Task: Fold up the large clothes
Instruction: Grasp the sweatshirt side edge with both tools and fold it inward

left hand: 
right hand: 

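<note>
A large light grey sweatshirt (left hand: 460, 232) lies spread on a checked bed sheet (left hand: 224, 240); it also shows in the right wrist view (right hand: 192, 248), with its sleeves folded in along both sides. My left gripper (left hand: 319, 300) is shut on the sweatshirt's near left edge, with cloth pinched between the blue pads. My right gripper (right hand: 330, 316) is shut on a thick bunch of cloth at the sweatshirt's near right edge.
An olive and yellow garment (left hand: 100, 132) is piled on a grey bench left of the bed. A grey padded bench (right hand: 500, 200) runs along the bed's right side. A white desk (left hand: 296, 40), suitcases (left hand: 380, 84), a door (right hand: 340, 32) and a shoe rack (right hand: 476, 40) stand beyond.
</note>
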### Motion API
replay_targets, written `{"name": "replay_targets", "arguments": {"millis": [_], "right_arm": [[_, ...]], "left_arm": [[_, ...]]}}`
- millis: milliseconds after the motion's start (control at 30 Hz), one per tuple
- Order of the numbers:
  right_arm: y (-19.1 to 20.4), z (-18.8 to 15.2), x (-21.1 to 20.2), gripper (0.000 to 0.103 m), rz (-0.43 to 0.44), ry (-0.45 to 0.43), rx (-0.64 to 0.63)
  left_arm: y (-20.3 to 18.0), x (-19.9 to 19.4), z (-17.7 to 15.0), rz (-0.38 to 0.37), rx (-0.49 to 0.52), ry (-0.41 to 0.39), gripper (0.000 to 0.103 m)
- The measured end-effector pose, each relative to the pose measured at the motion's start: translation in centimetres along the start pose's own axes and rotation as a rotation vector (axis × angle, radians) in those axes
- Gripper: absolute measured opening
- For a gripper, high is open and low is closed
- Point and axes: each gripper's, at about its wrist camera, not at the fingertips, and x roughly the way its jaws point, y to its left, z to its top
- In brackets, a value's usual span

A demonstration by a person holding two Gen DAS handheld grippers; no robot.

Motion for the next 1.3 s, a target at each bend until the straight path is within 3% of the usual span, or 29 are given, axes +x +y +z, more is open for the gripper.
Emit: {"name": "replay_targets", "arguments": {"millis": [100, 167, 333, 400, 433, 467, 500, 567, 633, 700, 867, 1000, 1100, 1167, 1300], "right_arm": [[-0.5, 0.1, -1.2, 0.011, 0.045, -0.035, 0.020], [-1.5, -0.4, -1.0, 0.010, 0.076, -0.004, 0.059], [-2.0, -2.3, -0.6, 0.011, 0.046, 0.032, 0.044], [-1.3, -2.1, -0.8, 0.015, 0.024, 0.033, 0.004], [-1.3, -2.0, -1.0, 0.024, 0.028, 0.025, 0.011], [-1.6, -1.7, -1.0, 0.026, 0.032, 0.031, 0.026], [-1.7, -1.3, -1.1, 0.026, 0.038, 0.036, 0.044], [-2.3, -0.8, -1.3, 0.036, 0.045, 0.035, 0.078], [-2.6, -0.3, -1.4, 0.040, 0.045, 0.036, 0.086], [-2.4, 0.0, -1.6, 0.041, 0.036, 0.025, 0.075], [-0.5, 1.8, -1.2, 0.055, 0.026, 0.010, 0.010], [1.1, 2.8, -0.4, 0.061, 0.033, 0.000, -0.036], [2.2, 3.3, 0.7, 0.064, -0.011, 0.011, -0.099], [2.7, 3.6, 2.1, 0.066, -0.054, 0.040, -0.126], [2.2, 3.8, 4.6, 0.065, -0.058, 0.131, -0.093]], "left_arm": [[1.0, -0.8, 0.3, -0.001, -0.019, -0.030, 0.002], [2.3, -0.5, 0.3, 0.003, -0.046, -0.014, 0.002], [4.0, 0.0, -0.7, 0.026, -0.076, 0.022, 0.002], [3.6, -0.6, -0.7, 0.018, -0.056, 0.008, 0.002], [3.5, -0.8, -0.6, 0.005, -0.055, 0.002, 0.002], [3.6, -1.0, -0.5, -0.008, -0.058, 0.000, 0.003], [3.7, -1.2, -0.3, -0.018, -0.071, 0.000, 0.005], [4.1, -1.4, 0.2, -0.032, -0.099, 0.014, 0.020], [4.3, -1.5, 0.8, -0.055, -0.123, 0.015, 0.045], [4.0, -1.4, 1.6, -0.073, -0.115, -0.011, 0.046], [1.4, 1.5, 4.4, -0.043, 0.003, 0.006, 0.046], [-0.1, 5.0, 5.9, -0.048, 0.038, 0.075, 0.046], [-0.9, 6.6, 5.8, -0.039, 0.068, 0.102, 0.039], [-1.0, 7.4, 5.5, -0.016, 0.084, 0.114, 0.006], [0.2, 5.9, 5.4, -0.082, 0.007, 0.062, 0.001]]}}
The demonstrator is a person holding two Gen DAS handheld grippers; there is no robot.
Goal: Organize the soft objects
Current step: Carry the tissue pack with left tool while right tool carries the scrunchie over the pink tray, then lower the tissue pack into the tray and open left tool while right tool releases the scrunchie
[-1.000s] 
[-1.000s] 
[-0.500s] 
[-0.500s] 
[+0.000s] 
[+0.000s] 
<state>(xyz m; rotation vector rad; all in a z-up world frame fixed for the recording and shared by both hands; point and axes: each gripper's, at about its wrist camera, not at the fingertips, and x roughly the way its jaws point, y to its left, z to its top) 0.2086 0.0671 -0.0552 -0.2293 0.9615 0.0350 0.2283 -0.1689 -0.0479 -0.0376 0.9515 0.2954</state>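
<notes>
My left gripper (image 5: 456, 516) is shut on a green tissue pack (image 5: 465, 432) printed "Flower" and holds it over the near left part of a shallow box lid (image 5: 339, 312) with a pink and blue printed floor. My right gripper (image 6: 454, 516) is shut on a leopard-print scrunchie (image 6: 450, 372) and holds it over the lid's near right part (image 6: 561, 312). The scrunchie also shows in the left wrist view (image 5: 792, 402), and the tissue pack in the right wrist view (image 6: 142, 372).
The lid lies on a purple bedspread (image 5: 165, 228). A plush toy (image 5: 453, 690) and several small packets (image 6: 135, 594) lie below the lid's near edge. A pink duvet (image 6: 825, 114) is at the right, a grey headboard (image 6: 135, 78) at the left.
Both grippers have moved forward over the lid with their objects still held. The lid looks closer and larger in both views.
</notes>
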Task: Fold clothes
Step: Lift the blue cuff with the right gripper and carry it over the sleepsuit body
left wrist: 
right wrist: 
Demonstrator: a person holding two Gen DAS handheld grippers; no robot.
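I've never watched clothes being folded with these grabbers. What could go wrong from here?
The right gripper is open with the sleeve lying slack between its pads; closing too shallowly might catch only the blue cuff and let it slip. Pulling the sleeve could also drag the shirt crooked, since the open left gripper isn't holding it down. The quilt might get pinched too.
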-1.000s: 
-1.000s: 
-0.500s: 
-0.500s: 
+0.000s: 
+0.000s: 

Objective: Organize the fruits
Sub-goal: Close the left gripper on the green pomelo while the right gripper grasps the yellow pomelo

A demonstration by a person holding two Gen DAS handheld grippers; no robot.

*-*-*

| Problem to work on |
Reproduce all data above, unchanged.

| Answer to the exercise |
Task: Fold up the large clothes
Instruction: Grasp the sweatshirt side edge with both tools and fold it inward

left hand: 
right hand: 

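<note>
A large light grey sweatshirt (left hand: 460, 232) lies spread on a checked bed sheet (left hand: 224, 240); it also shows in the right wrist view (right hand: 192, 248), with its sleeves folded in along both sides. My left gripper (left hand: 319, 300) is shut on the sweatshirt's near left edge, with cloth pinched between the blue pads. My right gripper (right hand: 330, 316) is shut on a thick bunch of cloth at the sweatshirt's near right edge.
An olive and yellow garment (left hand: 100, 132) is piled on a grey bench left of the bed. A grey padded bench (right hand: 500, 200) runs along the bed's right side. A white desk (left hand: 296, 40), suitcases (left hand: 380, 84), a door (right hand: 340, 32) and a shoe rack (right hand: 476, 40) stand beyond.
</note>
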### Motion API
replay_targets, written `{"name": "replay_targets", "arguments": {"millis": [_], "right_arm": [[_, ...]], "left_arm": [[_, ...]]}}`
- millis: milliseconds after the motion's start (control at 30 Hz), one per tuple
- Order of the numbers:
  right_arm: y (-19.1 to 20.4), z (-18.8 to 15.2), x (-21.1 to 20.2), gripper (0.000 to 0.103 m), rz (-0.43 to 0.44), ry (-0.45 to 0.43), rx (-0.64 to 0.63)
  left_arm: y (-20.3 to 18.0), x (-19.9 to 19.4), z (-17.7 to 15.0), rz (-0.38 to 0.37), rx (-0.49 to 0.52), ry (-0.41 to 0.39), gripper (0.000 to 0.103 m)
- The measured end-effector pose, each relative to the pose measured at the motion's start: translation in centimetres along the start pose's own axes and rotation as a rotation vector (axis × angle, radians) in those axes
- Gripper: absolute measured opening
- For a gripper, high is open and low is closed
- Point and axes: each gripper's, at about its wrist camera, not at the fingertips, and x roughly the way its jaws point, y to its left, z to its top
- In brackets, a value's usual span

A demonstration by a person holding two Gen DAS handheld grippers; no robot.

Motion for the next 1.3 s, a target at each bend until the straight path is within 3% of the usual span, or 29 are given, axes +x +y +z, more is open for the gripper.
Emit: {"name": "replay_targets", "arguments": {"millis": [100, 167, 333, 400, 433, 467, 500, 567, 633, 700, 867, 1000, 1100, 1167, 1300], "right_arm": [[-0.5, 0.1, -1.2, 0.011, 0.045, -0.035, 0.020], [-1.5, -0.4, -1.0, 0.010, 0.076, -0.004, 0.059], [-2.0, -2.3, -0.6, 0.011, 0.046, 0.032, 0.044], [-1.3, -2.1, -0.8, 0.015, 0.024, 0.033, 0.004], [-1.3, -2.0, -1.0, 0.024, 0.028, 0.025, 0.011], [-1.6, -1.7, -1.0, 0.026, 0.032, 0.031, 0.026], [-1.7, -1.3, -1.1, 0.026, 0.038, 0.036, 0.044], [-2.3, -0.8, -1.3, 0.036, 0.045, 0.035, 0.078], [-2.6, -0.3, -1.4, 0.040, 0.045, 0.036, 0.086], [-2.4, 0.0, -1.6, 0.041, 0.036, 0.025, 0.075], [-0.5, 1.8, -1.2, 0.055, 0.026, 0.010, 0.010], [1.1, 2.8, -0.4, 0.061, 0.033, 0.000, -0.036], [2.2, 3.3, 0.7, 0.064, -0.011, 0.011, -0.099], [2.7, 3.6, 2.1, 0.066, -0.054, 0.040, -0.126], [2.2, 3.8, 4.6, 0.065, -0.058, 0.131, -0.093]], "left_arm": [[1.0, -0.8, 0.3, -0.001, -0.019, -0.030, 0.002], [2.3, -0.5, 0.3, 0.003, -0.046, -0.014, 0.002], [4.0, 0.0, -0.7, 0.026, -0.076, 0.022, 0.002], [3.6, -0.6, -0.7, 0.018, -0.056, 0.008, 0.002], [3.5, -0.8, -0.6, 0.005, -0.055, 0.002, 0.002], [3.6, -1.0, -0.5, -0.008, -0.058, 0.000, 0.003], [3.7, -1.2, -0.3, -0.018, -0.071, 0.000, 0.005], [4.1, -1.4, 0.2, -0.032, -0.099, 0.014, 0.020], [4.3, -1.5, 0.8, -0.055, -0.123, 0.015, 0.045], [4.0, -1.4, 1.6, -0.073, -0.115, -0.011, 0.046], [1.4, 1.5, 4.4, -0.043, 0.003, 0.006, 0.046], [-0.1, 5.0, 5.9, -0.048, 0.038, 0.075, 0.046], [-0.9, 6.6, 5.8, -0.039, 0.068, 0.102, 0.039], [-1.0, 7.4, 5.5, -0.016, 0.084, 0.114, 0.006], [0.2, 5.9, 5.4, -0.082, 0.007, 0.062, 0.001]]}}
The demonstrator is a person holding two Gen DAS handheld grippers; there is no robot.
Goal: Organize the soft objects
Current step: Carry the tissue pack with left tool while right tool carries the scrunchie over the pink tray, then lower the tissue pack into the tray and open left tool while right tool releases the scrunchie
[-1.000s] 
[-1.000s] 
[-0.500s] 
[-0.500s] 
[+0.000s] 
[+0.000s] 
<state>(xyz m; rotation vector rad; all in a z-up world frame fixed for the recording and shared by both hands; point and axes: each gripper's, at about its wrist camera, not at the fingertips, and x roughly the way its jaws point, y to its left, z to its top) 0.2086 0.0671 -0.0552 -0.2293 0.9615 0.0350 0.2283 -0.1689 -0.0479 -0.0376 0.9515 0.2954</state>
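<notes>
My left gripper (image 5: 456, 516) is shut on a green tissue pack (image 5: 465, 432) printed "Flower" and holds it over the near left part of a shallow box lid (image 5: 339, 312) with a pink and blue printed floor. My right gripper (image 6: 454, 516) is shut on a leopard-print scrunchie (image 6: 450, 372) and holds it over the lid's near right part (image 6: 561, 312). The scrunchie also shows in the left wrist view (image 5: 792, 402), and the tissue pack in the right wrist view (image 6: 142, 372).
The lid lies on a purple bedspread (image 5: 165, 228). A plush toy (image 5: 453, 690) and several small packets (image 6: 135, 594) lie below the lid's near edge. A pink duvet (image 6: 825, 114) is at the right, a grey headboard (image 6: 135, 78) at the left.
Both grippers have moved forward over the lid with their objects still held. The lid looks closer and larger in both views.
</notes>
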Task: Fold clothes
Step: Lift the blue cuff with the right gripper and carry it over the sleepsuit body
left wrist: 
right wrist: 
Demonstrator: a person holding two Gen DAS handheld grippers; no robot.
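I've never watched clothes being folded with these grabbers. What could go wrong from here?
The right gripper is open with the sleeve lying slack between its pads; closing too shallowly might catch only the blue cuff and let it slip. Pulling the sleeve could also drag the shirt crooked, since the open left gripper isn't holding it down. The quilt might get pinched too.
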-1.000s: 
-1.000s: 
-0.500s: 
-0.500s: 
+0.000s: 
+0.000s: 

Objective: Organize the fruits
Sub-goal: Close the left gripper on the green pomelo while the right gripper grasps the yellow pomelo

A demonstration by a person holding two Gen DAS handheld grippers; no robot.

Nothing further remains for this exercise.